Many bike retailers have a love-hate relationship with cycling apparel.
The need for cyclists to regularly replace knicks, jerseys and gloves can generate valuable business for dealers – not to mention the time, effort and funds many riders invest in how they look.
However, the variations required – different sizes, colours and tweaks in style – to adequately cover the possible demands of customers can make apparel a particularly tricky area for retailers to do well.
Those challenges are compounded by the fact apparel is one of the industry sectors most impacted by the trend towards online shopping.
On the flipside, until technology perfects the virtual dressing room, bricks and mortar bike shops offer customers the chance to check if they really do look fabulous in those bib knicks and designer-print jerseys.
Here are six tips for selling clothing, helmets and eyewear:
Tip 1: If you’re going to do it, do it properly
Let’s start with the fundamental question: do you even stock apparel?

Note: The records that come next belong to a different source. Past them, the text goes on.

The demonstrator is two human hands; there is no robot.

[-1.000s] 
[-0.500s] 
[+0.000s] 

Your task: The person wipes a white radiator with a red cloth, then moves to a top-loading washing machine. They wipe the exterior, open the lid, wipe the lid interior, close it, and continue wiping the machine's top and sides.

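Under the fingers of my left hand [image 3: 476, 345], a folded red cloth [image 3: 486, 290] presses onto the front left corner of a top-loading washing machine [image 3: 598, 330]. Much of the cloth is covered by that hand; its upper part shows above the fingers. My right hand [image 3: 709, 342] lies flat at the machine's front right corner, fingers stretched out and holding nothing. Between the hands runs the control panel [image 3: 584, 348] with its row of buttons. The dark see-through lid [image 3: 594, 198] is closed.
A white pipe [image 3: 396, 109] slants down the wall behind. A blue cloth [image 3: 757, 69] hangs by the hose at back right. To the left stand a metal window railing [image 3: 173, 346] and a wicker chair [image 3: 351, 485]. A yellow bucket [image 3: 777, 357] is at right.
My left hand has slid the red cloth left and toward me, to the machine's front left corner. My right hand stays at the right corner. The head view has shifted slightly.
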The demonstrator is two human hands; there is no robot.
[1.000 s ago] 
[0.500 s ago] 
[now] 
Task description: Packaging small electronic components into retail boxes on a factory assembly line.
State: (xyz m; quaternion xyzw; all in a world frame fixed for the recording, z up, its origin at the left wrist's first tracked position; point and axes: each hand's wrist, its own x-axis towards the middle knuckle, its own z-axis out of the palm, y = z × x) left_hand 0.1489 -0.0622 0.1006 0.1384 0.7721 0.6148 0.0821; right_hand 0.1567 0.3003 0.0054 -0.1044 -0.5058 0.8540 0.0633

It’s a legitimate question. Many bike shop owners complain selling apparel and competing with online vendors ‘is just too hard’.
If you’re not prepared to fully commit to apparel, it’s probably better to steer clear of it altogether.
A sparse assortment of, probably dated, jerseys and knicks banished to the back corner is unlikely to incite much excitement with shoppers and can detract from the store and the image your brand is trying to convey.
That said, there is one positive solution if you can only go small – keep it simple; plain black knicks for roadies and baggies for your mountain biking customers.
The next step up is a well-designed shop jersey, they’re popular among riders and who wouldn’t welcome some mobile billboards promoting your store.
Which leads us into…
Tip 2: Create your own unique apparel
Now we’ve got past the prickly question of ‘do you or don’t you?’, let’s look at ways to maximise your success with apparel.
One way to address the competition from online sales and stand out from the crowd in general is to have apparel shoppers can’t get anywhere else.
A shop jersey is an obvious and popular solution but it doesn’t have to end there.
There is an ever-growing list of custom cycle clothing suppliers and the better ones offer plenty of opportunity to tailor garments – fabrics, features and price – to target your audience.
Which is a good segue into…
Tip 3: Know your audience better than they know themselves
The better you know your customers, the greater your chance of success with apparel. Yes, that is the case for anyone trying to sell a product. But nowhere is it more true than with the challenge of selling clothing and apparel.
A finely honed understanding of your customers maximises your chances of having what they want, while you can keep a lid on your quality of stock. A selective range that hits the spot with your shoppers is just so… boutique.
Don’t fall into the trap of choosing apparel based on what you would wear or what you think your customers should be wearing.
Keep abreast with the trends so you can stay a step ahead. You have some very informed sources of advice…
Tip 4: Make the most of your suppliers
You are an ambassador for your suppliers and their brands – not to mention a link to consumers. It’s in their best interests for you to be successful with their brands, so make the most of the support they can offer.
Get regular advice on what’s hot and what’s not, call upon their marketing support and take advantage of staff training.
Suppliers are also increasingly likely to have experts to assist with an effective online presence…
Tip 5: If you can’t beat them, join them online
It’s inevitable online sales will continue to grab a greater share of the bike market, in the foreseeable future at least. Retailers that can effectively complement their bricks and mortar store with a well-designed and functional website will increasingly have an advantage over their competitors.
It also offers a wonderful solution for offering an adequate range of apparel. A well-chosen selection to display in the store can be accompanied by a more expansive range online.
Advances in online B2B platforms offer greater opportunities for retailers to offer products with a reduced requirement to prepurchase and hold them in stock.
Tip 6: Good, better, best
It’s an old rule of thumb to help simplify and focus the process of choosing brands, determining pricing points and planning presentation.
Designing a portfolio that enables customers to select between ‘good, better and best’ also ensures they feel like you’re offering sufficient choice.